Another approach would be to tax contributions to all salary reduction plans. Extending the Social Security payroll tax to all such areas could reduce the shortfall by 8 percent.

Whether to cut benefits

Benefit cuts are nothing to cheer about, but they would save money. Further, they could be structured in a way that doesn’t hurt current retirees, soon‐to‐be retirees, and low‐income individuals.

The formula that calculates benefits could be altered in a manner that protects individuals who depend most heavily on benefits, while landing hardest on those who can afford the change.

Still, a targeted reduction in benefits could undermine the broad public support for Social Security as a program in which everyone pays in and everyone gets benefits.

Whether to modify the inflation formula

Social Security benefits are adjusted to keep up with the cost of living. One proposal to save money would be to use a measure known as the chained CPI. The chained CPI builds in the idea that consumers switch their purchases if the price of a particular good goes up too much.

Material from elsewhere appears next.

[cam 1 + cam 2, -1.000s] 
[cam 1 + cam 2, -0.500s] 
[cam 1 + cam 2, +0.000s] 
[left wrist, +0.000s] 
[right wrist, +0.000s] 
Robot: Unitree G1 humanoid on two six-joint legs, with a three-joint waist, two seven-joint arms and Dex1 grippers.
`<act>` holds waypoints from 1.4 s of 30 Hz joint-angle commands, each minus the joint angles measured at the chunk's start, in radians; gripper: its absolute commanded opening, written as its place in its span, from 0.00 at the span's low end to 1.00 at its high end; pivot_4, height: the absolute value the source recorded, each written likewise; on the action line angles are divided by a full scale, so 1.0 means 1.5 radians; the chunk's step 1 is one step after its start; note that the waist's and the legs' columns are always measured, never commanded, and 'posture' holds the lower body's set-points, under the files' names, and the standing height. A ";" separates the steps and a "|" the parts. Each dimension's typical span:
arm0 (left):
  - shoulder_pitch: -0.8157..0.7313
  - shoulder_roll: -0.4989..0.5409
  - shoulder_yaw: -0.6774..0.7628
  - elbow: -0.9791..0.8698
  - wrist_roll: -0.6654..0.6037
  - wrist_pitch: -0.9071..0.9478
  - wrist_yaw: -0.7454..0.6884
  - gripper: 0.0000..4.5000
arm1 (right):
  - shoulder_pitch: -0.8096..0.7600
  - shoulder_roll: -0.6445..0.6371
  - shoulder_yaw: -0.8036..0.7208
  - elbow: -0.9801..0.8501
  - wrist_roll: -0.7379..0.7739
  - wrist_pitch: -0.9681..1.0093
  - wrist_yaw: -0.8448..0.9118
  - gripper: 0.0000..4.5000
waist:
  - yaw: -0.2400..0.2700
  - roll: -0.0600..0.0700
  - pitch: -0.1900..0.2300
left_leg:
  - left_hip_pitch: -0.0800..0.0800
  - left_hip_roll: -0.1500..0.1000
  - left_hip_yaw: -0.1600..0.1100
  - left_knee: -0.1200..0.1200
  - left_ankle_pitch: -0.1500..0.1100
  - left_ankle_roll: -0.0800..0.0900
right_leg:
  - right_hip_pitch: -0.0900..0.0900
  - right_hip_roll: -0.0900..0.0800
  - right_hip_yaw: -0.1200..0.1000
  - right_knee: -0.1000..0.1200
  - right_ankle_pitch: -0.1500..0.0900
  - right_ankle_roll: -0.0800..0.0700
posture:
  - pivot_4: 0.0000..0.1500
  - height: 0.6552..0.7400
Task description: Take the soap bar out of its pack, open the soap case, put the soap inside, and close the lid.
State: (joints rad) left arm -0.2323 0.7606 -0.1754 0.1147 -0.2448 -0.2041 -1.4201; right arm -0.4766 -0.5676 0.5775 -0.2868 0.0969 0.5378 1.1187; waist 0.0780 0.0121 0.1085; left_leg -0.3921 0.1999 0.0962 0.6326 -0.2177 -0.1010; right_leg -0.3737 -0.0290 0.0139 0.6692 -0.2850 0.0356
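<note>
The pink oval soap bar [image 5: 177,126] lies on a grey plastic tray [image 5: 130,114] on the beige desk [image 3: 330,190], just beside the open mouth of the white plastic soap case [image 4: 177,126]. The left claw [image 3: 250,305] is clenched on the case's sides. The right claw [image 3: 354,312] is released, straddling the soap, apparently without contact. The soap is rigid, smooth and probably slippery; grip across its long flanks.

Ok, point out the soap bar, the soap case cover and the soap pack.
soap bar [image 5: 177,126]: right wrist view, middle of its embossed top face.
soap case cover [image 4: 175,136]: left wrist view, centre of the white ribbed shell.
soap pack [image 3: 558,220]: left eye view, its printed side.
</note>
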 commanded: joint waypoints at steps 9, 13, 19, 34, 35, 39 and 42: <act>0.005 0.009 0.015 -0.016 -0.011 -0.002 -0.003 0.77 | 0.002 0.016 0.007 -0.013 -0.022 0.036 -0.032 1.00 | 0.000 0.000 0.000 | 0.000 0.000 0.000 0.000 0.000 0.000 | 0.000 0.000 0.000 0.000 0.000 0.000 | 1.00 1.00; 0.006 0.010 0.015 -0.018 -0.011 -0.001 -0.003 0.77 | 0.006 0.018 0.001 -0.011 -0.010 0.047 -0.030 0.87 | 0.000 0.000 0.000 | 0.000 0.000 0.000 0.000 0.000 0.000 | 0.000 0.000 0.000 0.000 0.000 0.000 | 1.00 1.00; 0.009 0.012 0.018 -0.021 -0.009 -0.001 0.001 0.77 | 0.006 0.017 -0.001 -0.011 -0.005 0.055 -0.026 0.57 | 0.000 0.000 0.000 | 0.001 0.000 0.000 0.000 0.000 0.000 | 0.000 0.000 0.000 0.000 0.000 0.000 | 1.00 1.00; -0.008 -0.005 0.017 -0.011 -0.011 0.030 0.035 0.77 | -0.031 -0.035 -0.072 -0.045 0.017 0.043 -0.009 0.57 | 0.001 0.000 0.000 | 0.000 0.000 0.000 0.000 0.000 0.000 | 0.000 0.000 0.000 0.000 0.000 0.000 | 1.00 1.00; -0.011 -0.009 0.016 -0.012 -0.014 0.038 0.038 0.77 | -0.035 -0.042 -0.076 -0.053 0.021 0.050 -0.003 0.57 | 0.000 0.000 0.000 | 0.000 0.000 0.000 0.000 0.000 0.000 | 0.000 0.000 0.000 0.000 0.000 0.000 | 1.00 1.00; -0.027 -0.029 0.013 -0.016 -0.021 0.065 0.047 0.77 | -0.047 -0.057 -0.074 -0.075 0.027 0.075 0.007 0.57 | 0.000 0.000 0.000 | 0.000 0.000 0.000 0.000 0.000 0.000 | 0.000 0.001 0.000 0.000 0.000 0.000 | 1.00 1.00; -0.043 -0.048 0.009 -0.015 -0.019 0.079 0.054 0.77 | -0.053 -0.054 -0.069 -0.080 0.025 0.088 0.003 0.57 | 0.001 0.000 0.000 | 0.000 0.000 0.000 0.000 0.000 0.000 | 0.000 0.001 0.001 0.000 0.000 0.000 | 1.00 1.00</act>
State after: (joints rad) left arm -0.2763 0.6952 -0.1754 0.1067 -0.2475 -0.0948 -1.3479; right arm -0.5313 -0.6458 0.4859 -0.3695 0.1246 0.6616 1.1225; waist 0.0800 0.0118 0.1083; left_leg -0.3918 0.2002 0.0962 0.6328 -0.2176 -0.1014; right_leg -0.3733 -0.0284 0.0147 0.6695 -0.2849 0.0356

Unlike most savings proposals, an index that brings smaller inflation increases would affect current beneficiaries, albeit gradually, as well as future ones.

Opponents say a chained CPI may not reflect the reality of older consumers. They spend a lot more on healthcare than young people do, and costs are rising fast. These reductions would mean a larger benefit cut over time.

Whether to raise the full retirement age

When Social Security was created, a newborn male wasn’t expected to reach 65. But for those who survived to adulthood, many lived into their late 70s and beyond — fewer than today, to be sure, but the gap isn’t as wide as some imagine.

Nor has everyone benefited equally from increases in longevity. Lower‐income, less‐educated workers haven’t enjoyed the same gains in life expectancy.

A related proposal would index Social Security benefits to increases in life expectancy. This would provide lower monthly benefits to compensate for the fact that people are generally living longer.

How to treat women more fairly

Many households no longer fit that model of the family with a male breadwinner and a stay‐at‐home mom.

One way to make Social Security fairer for working women would be to provide earnings credits for at least some of the time spent caregiving and raising children.

Another proposal would credit each spouse in a two‐earner couple with 50 percent of their combined earnings during their marriage. This approach, known as earnings sharing. Earnings sharing, however, could create new problems. Benefits for many widows could be reduced, unless such a proposal were designed to prevent that, adding to its cost.

Whether to divert people’s taxes to private accounts

Free‐market advocates have long pushed to make Social Security more of a private program, in which some of your payroll taxes go into a personal investment account.

Supporters believe that your returns in the stock market would make up for cuts in your benefits. You would own the assets in your personal account and could pass them on to your heirs.

The argument against this strategy is that it would erode the basic strength of Social Security, which is a guaranteed benefit you can count on.

Whether to create a minimum benefit

Social Security no longer has a real minimum benefit. This means that low earners may end up with benefits that are still below the poverty line.

In theory, the Social Security Administration could set a floor for benefits or include credits for unpaid work, such as for caregiving. Also, a minimum benefit could be indexed to wage increases.

However, a minimum benefit would cost money at a time when Social Security needs more of it. Further, it would weaken the relationship between contributions and benefits that has been so important to the program’s success.

Whether to give a bonus for longevity

The oldest Americans are often the poorest. Hiking their benefits through a longevity bonus is one idea for how to help them.

This proposal isn’t about saving money. For example, if a longevity bonus were offered 20 years after eligibility, it could increase the long‐term Social Security shortfall by 8 percent. That’s the argument against the bonus or to limit its size.